I note that Noriel is saying "spike" over $100/barrel sometime in the next 3 years. I'm saying 10 years from now the price will not be above $100/barrel. Inflation adjusted.

We both can be right. All he needs, though, is one event that causes a spike.

No, I have not put my money where my mouth is.

What I am doing is counting on the tremendous forces of long run elasticities - and all the behavior incited, on both the consumption and production sides, that lie behind them - to crush prices towards the level of costs in the Alberta tar sands.

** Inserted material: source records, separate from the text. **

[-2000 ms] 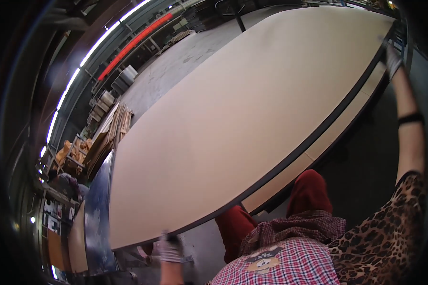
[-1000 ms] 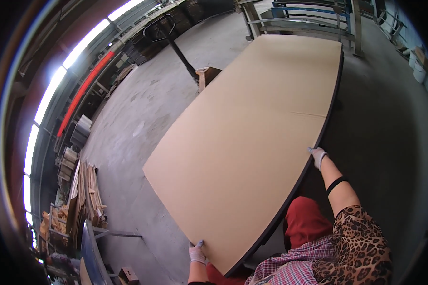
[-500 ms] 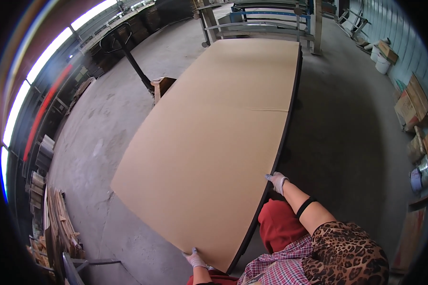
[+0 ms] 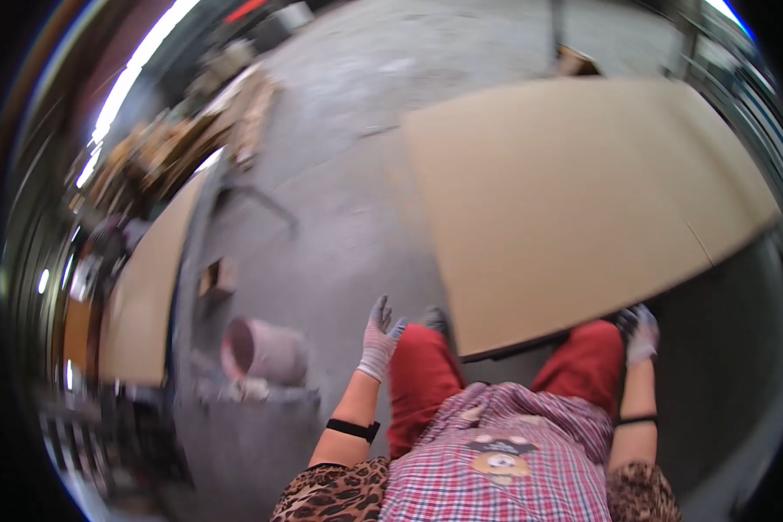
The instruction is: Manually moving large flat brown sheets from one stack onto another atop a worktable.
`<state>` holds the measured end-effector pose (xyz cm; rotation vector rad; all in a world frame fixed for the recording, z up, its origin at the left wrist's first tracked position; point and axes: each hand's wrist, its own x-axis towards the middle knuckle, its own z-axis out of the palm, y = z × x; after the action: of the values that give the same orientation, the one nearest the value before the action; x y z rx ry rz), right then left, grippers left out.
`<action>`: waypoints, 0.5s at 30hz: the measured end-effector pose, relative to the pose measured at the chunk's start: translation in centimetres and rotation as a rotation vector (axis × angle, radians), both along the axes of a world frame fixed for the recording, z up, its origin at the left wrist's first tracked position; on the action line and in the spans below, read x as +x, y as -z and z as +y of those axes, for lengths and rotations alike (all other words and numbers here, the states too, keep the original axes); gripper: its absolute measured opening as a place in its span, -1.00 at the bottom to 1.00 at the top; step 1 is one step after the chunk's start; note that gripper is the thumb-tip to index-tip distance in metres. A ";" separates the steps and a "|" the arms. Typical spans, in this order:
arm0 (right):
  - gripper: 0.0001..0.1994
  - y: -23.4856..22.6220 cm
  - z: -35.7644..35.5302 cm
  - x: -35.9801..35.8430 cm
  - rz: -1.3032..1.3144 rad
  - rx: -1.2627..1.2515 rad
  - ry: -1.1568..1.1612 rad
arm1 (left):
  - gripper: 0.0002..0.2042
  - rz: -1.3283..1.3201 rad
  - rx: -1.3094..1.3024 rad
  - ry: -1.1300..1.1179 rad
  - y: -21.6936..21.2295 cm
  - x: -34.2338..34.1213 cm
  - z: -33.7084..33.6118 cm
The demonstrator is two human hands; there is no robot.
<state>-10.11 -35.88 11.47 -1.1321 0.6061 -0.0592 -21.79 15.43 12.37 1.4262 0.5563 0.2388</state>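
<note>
Left hand (image 4: 379,337) now off board (image 4: 583,209), open, near empty-looking bucket (image 4: 265,350)

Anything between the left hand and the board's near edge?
Nothing visible. The left hand is open in the air, off the board, with only the person's red-trousered knee and bare floor between it and the near edge. The right hand is at that edge; its grip is blurred.

A board (image 4: 583,209) lies on the floor (image 4: 348,217) ahead-right — a bucket (image 4: 265,351) sits left, another board (image 4: 143,296) farther left.
</note>
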 end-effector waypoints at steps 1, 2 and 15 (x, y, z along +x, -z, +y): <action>-0.77 1.2 -1.2 0.5 -0.074 0.110 -0.143 | -0.31 -0.074 -0.011 -0.077 -1.5 -2.9 2.2; -0.79 -0.6 0.7 -0.3 -0.118 0.116 -0.115 | -0.37 -0.105 0.040 -0.127 -1.0 -6.5 5.1; -0.67 -3.9 16.4 -5.0 -0.195 -0.014 -0.621 | -0.72 -0.370 -0.434 -1.095 -7.6 -38.5 28.6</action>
<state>-15.14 -19.45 15.42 -1.2682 0.0640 0.3567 -60.27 44.05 19.95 0.5161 0.9646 1.1471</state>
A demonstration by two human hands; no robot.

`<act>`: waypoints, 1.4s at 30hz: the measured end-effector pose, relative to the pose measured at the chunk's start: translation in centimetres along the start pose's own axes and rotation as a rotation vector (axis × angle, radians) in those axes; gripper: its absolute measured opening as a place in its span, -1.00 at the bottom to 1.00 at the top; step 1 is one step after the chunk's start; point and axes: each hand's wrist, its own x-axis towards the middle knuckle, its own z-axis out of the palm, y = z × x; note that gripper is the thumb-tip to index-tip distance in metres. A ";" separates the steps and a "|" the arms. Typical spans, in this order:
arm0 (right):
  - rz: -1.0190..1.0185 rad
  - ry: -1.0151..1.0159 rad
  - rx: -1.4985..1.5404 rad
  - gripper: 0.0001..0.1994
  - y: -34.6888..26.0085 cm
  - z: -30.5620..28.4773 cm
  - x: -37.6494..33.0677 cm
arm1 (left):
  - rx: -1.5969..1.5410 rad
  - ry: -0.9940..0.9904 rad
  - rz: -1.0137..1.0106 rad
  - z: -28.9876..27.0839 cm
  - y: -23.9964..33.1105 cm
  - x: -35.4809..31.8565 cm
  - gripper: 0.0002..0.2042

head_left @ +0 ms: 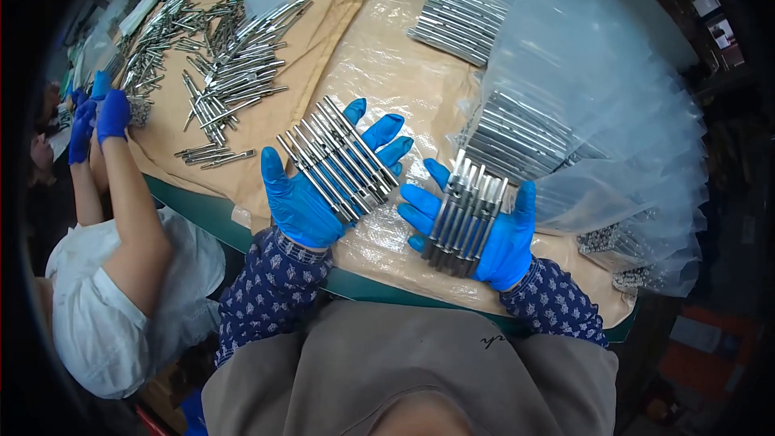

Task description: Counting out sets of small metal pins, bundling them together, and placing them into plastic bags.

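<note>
My left hand (305, 214), in a blue glove, is turned palm up with its fingers spread and holds a slanting row of slim metal rods (340, 163) side by side across the palm. Flat or notched pieces show along these rods. A second row of metal rods (467, 214) lies on my right hand (508, 246), also gloved in blue and palm up. Its thumb is stretched out, and its fingers reach out from under the rods on the left. Both hands are above the plastic-covered table, a short gap apart.
Loose metal rods (234, 73) lie heaped on brown paper (311, 60) at the far left. Stacked rods (517, 133) rest on the right beside clear plastic bags (597, 89), with another stack (460, 20) farther back. At the left, a co-worker's gloved hands (113, 115) are near the heap.
</note>
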 end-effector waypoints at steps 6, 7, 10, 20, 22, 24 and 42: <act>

Posted by: John B. Chilton | 2005-09-28 9:33:49 PM


The price of Oil sitting at current levels is not due to a shortage of crude or an impending depletion of reserves. The problem is event risk and a shortage of refineries. At about 10 billion a piece and all the enviromental concerns nobody will build refineries.

Opec is not forthcoming with its reserves. I have heard estimates that Saudi Reserves could reach 1 trillion barrels. The Alta tar sands are thought to have between 800 billion barrels to 2.5 trillion barrels of Oil. That would require a market price of about $35.00 a barrel to make it economically profitable. It costs about $12 to produce a barrel from the tar sands.

This needless to say is a complex issue but any speculation on how much oil is in the world is just that speculation. Oh by the way that is what has driven the price through $60.00. Even with the hurricanes it seems some very big money is helping push the price higher than current problems can account for. The rumor is that money originates in the Middle East.